How i can get new ip from tor every requests in threads?

我怕爱的太早我们不能终老 提交于 2019-12-05 14:02:49

If you want different IPs for each connection, you can also use Stream Isolation over SOCKS by specifying a different proxy username:password combination for each connection.

With this method, you only need one Tor instance and each requests client can use a different stream with a different exit node.

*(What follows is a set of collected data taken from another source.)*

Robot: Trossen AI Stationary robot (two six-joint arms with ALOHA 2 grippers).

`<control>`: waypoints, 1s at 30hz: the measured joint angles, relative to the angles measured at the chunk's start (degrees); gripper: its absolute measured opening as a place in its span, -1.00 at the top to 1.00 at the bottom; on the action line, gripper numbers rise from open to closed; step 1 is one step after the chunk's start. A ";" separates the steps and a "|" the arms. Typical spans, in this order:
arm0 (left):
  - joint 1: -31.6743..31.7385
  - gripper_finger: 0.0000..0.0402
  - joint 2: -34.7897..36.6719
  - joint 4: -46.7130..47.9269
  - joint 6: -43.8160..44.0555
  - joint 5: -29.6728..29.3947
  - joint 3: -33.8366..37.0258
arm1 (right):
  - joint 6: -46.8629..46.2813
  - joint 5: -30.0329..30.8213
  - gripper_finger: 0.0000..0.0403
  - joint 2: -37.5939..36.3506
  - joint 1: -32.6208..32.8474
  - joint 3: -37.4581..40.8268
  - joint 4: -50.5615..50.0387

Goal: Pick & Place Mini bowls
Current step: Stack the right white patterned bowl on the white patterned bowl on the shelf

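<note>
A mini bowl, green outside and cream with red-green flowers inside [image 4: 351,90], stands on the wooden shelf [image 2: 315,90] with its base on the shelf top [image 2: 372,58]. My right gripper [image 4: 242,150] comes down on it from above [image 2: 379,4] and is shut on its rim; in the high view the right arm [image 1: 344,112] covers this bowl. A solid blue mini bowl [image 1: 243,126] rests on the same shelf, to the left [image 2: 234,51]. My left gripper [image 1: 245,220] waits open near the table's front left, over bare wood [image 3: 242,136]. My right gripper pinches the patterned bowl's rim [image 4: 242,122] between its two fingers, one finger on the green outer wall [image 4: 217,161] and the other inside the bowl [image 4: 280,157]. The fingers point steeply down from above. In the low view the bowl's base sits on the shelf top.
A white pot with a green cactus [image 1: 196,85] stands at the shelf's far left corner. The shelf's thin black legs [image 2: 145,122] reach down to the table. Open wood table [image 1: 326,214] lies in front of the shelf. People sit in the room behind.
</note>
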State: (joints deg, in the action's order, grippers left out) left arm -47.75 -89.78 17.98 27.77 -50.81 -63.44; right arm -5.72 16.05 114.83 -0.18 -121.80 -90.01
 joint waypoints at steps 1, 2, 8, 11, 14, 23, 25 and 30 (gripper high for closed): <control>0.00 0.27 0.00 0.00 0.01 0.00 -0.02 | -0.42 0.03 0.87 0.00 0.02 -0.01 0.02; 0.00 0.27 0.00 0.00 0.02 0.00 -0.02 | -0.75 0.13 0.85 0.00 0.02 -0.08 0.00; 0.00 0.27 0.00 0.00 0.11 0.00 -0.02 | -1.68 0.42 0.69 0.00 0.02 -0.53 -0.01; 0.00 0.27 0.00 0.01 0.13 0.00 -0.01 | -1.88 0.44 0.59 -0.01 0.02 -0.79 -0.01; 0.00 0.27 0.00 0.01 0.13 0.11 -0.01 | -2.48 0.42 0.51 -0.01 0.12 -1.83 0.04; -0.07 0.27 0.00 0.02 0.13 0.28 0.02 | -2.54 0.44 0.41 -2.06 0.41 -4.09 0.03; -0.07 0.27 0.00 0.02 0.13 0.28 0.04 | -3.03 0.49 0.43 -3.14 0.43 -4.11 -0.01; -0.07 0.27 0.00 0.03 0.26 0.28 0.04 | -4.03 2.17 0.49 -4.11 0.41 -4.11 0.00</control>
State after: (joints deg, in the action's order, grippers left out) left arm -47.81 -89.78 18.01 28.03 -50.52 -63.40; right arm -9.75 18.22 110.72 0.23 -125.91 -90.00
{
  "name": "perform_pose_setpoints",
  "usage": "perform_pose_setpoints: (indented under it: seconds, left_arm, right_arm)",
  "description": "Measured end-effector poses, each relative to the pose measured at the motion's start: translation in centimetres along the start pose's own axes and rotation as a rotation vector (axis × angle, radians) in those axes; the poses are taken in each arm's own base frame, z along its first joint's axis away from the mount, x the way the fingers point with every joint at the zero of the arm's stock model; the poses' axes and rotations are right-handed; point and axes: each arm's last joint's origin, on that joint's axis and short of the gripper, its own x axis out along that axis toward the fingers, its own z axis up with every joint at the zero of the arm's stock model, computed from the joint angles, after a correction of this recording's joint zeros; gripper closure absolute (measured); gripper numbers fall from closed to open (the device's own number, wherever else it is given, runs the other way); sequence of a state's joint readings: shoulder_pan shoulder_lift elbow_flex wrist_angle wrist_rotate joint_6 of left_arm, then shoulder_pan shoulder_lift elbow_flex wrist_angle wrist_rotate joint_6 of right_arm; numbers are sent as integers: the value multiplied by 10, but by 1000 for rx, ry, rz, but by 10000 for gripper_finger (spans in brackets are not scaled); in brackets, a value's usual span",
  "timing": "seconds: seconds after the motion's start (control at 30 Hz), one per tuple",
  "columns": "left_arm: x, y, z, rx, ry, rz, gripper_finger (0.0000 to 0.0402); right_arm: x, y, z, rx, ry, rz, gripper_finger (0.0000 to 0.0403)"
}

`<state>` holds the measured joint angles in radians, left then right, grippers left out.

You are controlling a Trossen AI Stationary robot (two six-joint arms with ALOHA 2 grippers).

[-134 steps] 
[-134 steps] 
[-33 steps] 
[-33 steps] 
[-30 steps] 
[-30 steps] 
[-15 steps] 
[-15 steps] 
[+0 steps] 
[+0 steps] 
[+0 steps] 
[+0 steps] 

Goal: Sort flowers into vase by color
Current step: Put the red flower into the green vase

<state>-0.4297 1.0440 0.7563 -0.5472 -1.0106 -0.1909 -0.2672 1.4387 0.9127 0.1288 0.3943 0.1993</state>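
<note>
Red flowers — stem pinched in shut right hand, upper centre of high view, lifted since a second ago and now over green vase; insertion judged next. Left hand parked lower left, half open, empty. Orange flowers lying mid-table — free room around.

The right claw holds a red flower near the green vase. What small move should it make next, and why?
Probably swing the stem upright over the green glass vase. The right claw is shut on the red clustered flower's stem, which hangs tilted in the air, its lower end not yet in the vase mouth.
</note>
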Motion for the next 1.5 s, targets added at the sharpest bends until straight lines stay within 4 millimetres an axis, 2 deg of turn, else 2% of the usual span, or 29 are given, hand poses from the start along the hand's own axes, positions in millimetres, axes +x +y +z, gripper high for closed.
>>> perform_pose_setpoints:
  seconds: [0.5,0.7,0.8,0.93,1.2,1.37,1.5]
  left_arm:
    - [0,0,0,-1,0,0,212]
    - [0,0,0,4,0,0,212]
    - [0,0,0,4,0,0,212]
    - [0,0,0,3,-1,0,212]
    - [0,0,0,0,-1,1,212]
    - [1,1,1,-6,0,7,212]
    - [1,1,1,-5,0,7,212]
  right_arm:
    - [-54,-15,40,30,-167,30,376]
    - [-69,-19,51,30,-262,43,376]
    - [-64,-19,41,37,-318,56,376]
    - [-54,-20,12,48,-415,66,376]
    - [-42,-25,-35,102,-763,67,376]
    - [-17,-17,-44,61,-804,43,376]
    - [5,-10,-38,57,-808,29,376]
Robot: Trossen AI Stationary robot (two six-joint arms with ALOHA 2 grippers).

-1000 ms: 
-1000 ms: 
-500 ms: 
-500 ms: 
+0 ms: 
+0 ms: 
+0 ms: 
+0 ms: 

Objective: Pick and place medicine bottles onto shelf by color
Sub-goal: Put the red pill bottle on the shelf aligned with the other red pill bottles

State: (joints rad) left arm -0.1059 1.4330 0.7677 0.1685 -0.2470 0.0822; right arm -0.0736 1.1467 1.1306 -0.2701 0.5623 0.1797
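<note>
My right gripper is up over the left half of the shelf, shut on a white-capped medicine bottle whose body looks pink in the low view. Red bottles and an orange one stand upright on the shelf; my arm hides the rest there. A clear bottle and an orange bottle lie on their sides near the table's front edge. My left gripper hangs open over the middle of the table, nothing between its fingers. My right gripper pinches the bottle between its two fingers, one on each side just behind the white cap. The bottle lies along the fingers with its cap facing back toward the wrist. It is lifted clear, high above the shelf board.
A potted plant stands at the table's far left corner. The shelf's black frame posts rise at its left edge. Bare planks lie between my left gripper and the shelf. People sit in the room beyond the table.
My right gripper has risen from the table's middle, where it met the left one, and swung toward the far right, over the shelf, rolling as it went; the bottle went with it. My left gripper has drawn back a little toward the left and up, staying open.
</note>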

In order to set this up, add unique proxy credentials for each requests.session object like so: socks5h://username:password@localhost:9050

import random
from multiprocessing import Pool
import requests

def check_ip():
    session = requests.session()
    creds = str(random.randint(10000,0x7fffffff)) + ":" + "foobar"
    session.proxies = {'http': 'socks5h://{}@localhost:9050'.format(creds), 'https': 'socks5h://{}@localhost:9050'.format(creds)}
    r = session.get('http://httpbin.org/ip')
    print(r.text)


with Pool(processes=8) as pool:
    for _ in range(9):
        pool.apply_async(check_ip)
    pool.close()
    pool.join()

Tor Browser isolates streams on a per-domain basis by setting the credentials to firstpartydomain:randompassword, where randompassword is a random nonce for each unique first party domain.

If you're crawling the same site and you want random IP's, then use a random username:password combination for each session. If you are crawling random domains and want to use the same circuit for requests to a domain, use Tor Browser's method of domain:randompassword for credentials.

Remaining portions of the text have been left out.